- _Task directions_
Identify all lines of the data containing the string "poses" and copy them.

- _Input data_
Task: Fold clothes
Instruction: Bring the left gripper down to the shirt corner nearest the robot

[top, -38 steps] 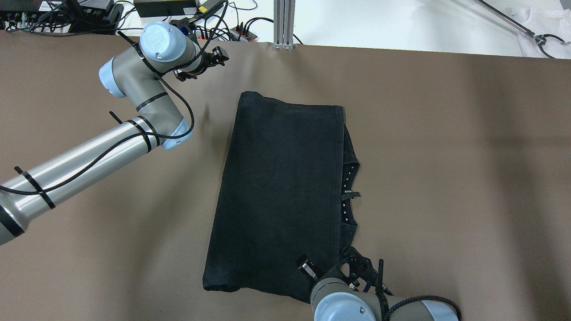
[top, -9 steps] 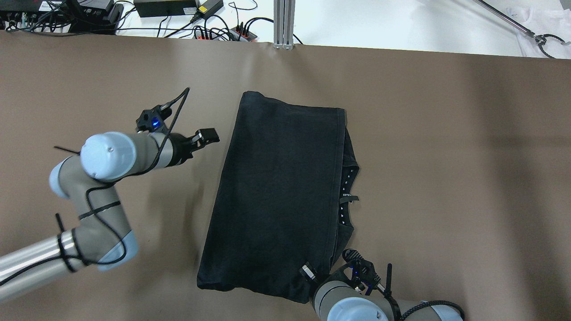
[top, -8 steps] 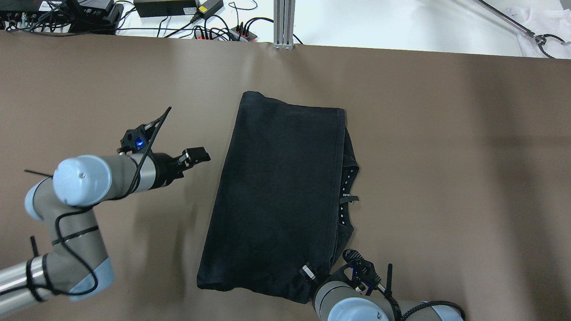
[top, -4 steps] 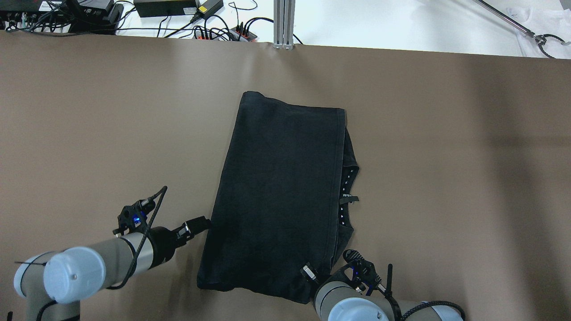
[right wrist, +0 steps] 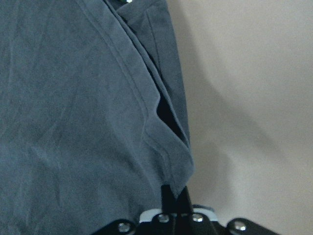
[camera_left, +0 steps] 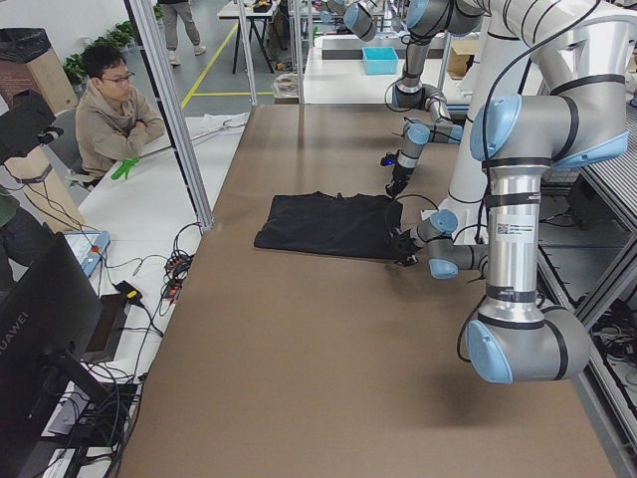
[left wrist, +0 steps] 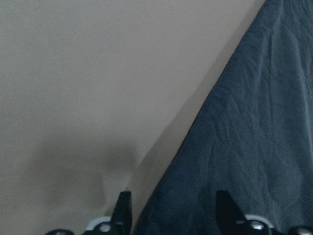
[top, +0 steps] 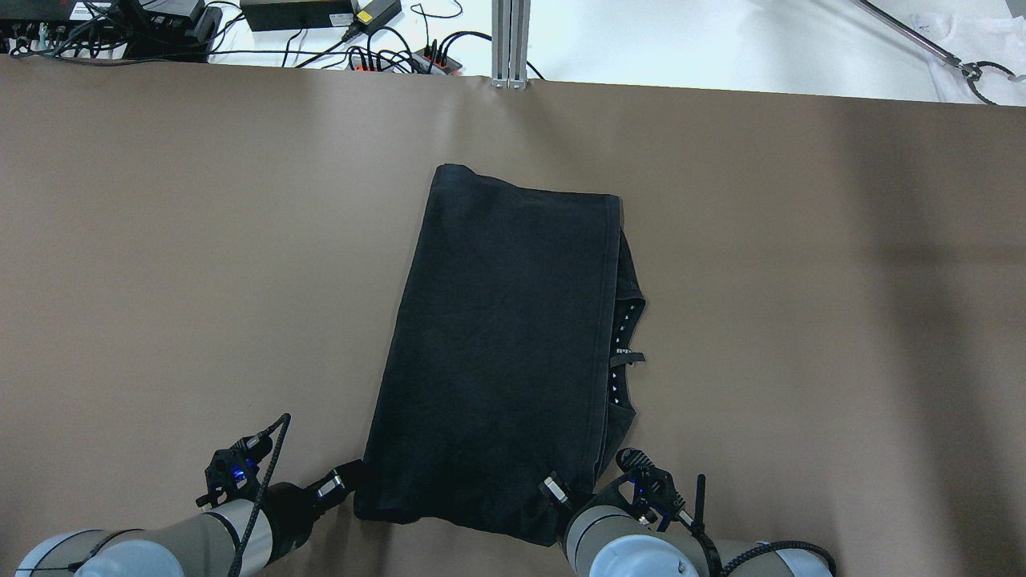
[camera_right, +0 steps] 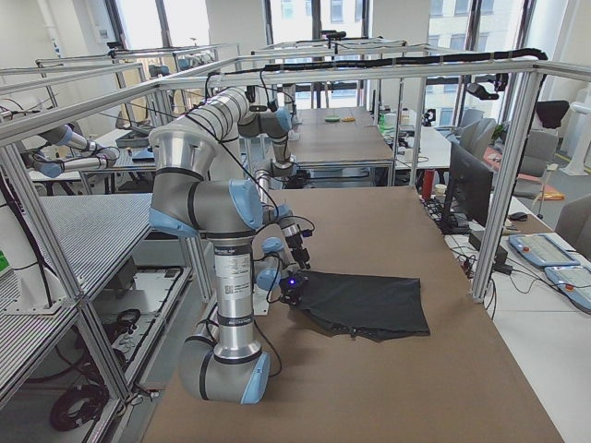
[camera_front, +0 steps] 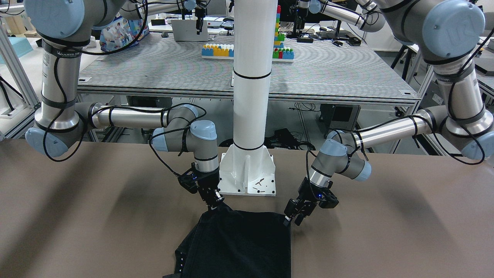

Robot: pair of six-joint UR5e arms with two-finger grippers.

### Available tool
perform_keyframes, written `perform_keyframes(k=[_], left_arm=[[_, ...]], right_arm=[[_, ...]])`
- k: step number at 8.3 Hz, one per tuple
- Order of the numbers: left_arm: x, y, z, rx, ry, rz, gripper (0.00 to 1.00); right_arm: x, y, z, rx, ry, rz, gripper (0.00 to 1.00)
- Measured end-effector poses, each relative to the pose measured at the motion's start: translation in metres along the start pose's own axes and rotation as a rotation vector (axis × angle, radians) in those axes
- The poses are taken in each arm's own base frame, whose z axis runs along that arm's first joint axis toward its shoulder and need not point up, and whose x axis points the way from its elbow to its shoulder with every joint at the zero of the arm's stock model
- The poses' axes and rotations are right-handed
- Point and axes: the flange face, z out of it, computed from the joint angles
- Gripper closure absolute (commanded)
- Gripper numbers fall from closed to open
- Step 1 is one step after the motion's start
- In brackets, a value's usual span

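Observation:
The clothes (top: 497, 344) are one black piece, folded into a long rectangle on the brown table, with a collar edge poking out on its right side. My right gripper (top: 553, 489) is at the near right corner, and the right wrist view shows it (right wrist: 175, 196) shut on that corner of the fabric (right wrist: 73, 122). My left gripper (top: 345, 481) sits low at the near left corner. In the left wrist view it (left wrist: 171, 215) is open, its fingers (left wrist: 124, 210) straddling the cloth's edge (left wrist: 254, 147). The front view shows both grippers, left (camera_front: 293, 216) and right (camera_front: 212, 204), at the cloth's corners (camera_front: 239, 243).
The white pillar's base plate (camera_front: 249, 173) stands just behind the cloth's near edge, between the two arms. Cables and power strips (top: 361, 48) and an aluminium post (top: 510, 40) line the far edge. A person (camera_left: 109, 110) sits beyond the table's far side.
My left arm has swung from the far left of the table back and down to the cloth's near left corner. The right gripper has stayed on its corner.

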Motion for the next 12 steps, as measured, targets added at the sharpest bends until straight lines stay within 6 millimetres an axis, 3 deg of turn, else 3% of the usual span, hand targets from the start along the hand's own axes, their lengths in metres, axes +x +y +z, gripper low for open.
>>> perform_keyframes(k=[3,5,7,11,12], left_arm=[[-0.008,0.010,0.002,0.000,-0.006,-0.013,0.54],[-0.008,0.011,0.003,0.002,-0.006,-0.021,0.44],[-0.008,0.013,0.002,0.003,-0.002,-0.031,0.47],[-0.007,0.019,0.003,0.002,0.004,-0.048,0.65],[-0.007,0.020,0.003,0.000,0.005,-0.052,0.79]], right_arm=[[0.000,0.000,-0.001,0.000,-0.002,0.000,1.00],[0.000,0.000,-0.001,0.000,-0.002,0.000,1.00],[0.000,0.000,-0.001,0.000,-0.002,0.000,1.00],[0.000,0.000,-0.001,0.000,-0.003,0.002,1.00],[0.000,0.000,-0.001,0.000,-0.002,0.002,1.00]])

- _Response to this exercise_
- Measured end-effector poses, each relative to the pose measured at the motion's start: translation in metres along the start pose's own axes and rotation as a rotation vector (axis × angle, radians) in those axes
- The poses are taken in each arm's own base frame, whose z axis runs along that arm's first joint axis toward its shoulder and need not point up, and whose x axis points the way from its elbow to its shoulder with every joint at the zero of the arm's stock model
- The poses' axes and rotations are right-handed

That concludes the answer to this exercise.